Data excerpts:

= = = = =

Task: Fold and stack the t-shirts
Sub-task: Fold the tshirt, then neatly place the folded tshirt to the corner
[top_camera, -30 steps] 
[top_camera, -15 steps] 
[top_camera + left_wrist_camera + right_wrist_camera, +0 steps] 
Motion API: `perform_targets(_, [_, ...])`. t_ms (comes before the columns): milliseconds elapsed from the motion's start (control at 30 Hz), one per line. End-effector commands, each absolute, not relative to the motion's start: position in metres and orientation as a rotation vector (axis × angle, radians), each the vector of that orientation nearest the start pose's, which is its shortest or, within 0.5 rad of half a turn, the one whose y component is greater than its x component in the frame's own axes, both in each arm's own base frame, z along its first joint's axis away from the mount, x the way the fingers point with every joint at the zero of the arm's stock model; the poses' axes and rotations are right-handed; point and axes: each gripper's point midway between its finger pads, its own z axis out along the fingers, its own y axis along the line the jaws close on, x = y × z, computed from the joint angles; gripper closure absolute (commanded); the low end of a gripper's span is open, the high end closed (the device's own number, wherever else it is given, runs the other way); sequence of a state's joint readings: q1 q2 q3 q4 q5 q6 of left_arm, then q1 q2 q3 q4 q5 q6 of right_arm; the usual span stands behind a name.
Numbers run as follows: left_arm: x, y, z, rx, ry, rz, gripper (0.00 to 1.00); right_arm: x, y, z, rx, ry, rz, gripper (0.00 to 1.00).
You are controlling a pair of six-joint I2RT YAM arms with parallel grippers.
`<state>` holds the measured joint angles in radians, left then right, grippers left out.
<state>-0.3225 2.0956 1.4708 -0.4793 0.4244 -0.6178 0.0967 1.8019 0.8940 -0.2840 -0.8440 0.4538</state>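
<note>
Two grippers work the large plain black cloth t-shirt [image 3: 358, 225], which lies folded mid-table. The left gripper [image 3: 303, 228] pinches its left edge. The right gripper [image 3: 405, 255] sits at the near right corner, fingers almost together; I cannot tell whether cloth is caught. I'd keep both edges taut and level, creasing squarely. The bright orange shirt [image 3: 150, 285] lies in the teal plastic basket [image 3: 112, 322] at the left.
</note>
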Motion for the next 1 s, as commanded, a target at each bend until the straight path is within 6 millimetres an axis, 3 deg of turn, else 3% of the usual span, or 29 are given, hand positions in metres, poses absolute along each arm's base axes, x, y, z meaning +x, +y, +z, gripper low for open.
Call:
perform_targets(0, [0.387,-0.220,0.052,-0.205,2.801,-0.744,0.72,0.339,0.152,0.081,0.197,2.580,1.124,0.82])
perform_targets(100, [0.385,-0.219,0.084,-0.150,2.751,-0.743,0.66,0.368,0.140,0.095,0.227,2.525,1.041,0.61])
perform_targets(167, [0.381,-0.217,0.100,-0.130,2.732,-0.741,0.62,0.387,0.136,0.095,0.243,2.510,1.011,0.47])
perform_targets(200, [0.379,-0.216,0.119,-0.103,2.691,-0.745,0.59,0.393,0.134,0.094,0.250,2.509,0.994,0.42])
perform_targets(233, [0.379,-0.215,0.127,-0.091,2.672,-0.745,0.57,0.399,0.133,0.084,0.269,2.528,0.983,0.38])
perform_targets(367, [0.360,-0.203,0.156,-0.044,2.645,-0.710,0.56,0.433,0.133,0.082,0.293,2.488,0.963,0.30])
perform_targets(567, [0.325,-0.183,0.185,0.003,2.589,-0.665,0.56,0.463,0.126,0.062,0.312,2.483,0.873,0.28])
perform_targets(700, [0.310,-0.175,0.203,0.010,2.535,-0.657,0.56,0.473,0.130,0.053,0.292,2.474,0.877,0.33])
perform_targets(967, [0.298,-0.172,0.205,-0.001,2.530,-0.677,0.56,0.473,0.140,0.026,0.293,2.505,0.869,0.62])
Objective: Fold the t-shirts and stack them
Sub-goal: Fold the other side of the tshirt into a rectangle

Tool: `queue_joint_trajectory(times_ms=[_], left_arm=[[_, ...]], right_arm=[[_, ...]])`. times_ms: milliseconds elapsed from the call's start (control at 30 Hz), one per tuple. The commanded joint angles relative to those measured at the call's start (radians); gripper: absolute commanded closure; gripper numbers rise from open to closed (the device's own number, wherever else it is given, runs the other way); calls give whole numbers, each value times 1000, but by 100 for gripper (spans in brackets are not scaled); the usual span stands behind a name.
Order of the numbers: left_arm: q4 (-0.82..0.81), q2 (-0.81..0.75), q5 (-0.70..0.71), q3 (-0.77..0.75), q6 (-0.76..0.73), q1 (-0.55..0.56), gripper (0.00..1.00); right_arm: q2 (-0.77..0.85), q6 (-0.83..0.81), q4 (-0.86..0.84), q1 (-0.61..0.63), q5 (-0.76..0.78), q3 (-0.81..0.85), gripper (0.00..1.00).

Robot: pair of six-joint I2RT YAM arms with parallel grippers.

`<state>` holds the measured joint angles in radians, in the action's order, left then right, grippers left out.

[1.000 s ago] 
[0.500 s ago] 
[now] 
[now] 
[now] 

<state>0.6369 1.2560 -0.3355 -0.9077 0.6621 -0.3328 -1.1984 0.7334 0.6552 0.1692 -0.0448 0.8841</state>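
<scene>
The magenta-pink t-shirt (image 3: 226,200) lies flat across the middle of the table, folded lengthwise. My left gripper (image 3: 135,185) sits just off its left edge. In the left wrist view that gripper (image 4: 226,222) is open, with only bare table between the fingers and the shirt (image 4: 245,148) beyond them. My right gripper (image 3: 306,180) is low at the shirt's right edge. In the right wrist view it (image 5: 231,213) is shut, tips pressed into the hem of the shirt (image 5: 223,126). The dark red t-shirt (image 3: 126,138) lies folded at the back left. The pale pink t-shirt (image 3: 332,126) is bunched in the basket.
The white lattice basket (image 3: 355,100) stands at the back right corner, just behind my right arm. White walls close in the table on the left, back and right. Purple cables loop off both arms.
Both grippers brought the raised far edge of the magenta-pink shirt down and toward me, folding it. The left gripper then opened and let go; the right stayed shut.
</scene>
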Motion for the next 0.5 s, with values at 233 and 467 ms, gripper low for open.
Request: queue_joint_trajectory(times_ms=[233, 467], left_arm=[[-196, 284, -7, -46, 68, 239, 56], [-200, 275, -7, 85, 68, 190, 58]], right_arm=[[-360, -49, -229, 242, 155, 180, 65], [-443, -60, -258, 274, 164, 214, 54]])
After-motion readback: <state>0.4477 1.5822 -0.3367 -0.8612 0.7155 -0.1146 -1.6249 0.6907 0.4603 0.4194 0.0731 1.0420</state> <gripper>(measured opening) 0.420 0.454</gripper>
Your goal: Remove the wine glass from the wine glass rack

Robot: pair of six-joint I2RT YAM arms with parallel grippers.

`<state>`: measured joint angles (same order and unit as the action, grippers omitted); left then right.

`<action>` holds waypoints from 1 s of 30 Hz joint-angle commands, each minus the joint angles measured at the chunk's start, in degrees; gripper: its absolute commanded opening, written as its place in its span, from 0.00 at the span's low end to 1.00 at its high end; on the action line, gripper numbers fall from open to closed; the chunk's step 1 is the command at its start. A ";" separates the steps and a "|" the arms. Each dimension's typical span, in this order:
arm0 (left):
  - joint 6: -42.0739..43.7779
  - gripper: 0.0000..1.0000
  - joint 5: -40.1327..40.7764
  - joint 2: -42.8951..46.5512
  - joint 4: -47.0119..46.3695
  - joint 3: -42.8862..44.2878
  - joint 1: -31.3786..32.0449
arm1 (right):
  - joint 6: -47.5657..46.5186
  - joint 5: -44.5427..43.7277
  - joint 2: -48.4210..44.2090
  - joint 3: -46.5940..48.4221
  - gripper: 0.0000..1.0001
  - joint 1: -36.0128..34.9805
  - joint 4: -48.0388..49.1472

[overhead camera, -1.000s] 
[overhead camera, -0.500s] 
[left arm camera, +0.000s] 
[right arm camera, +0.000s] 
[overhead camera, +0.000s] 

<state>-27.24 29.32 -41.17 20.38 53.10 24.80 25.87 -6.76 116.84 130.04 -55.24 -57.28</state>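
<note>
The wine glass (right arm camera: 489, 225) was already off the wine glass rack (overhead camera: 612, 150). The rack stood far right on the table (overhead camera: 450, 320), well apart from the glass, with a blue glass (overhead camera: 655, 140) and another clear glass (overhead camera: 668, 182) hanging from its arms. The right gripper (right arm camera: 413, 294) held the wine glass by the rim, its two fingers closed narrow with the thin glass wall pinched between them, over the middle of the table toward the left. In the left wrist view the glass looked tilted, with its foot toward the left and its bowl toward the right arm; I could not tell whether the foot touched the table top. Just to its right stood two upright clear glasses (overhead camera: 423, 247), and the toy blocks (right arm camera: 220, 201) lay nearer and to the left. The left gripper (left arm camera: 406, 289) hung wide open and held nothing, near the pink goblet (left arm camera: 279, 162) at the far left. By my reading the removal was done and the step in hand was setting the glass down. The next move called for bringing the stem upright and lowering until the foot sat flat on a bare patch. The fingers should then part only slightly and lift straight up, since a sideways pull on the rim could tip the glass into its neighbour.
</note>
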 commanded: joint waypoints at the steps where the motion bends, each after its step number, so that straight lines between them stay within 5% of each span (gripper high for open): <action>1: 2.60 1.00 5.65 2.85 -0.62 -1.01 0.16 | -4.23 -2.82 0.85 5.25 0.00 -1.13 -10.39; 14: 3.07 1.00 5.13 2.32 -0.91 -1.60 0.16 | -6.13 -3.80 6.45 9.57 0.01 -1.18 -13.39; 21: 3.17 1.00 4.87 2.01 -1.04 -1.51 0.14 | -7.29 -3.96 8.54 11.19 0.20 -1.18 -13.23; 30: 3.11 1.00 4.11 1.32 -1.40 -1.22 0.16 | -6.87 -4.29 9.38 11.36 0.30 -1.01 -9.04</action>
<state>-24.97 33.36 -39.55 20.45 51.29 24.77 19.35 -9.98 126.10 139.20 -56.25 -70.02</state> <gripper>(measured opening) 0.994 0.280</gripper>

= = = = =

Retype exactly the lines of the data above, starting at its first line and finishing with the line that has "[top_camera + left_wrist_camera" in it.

[Output for this task]
Task: Fold and stack the t-shirts
Sub-task: Fold the tshirt, then neatly place the folded tshirt to the corner
[top_camera, -30 steps] 
[top_camera, -15 steps] 
[top_camera + left_wrist_camera + right_wrist_camera, +0 steps] 

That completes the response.